Go through the listing below and reproduce it word for word.

════════════════

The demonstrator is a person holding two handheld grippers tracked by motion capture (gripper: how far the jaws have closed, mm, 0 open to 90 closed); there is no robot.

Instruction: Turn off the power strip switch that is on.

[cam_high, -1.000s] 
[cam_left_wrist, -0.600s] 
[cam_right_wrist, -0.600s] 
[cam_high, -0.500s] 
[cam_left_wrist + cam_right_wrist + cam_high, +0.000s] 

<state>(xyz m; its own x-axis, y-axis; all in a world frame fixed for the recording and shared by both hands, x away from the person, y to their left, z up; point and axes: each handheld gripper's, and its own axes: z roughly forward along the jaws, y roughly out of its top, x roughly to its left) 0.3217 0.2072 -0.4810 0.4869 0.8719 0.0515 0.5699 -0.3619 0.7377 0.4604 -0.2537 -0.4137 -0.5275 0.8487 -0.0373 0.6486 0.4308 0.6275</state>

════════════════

Problem solution
The demonstrator is a person holding two handheld grippers tracked by motion capture (gripper: how far the jaws have closed, mm, 0 open to 90 closed); there is no robot.

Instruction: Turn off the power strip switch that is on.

[cam_high, -1.000s] 
[cam_left_wrist, -0.600s] 
[cam_right_wrist, -0.600s] 
[cam_high, -0.500s] 
[cam_left_wrist + cam_right_wrist + cam_high, +0.000s] 

<state>(xyz m; its own x-axis, y-axis; all in a world frame fixed for the recording and shared by both hands, x away from the person, y to their left, z up; point and axes: each handheld gripper's, and its own axes: z roughly forward along the jaws, y roughly out of its top, x roughly to its left) 0.3217 0.2072 -0.4810 0.4869 0.8719 0.0515 0.5699 -0.3619 0.7377 0.4604 -0.2537 -0.4137 -0.5275 0.8487 -0.0373 0.6486 0.4308 0.6275</state>

The exercise requires no additional content.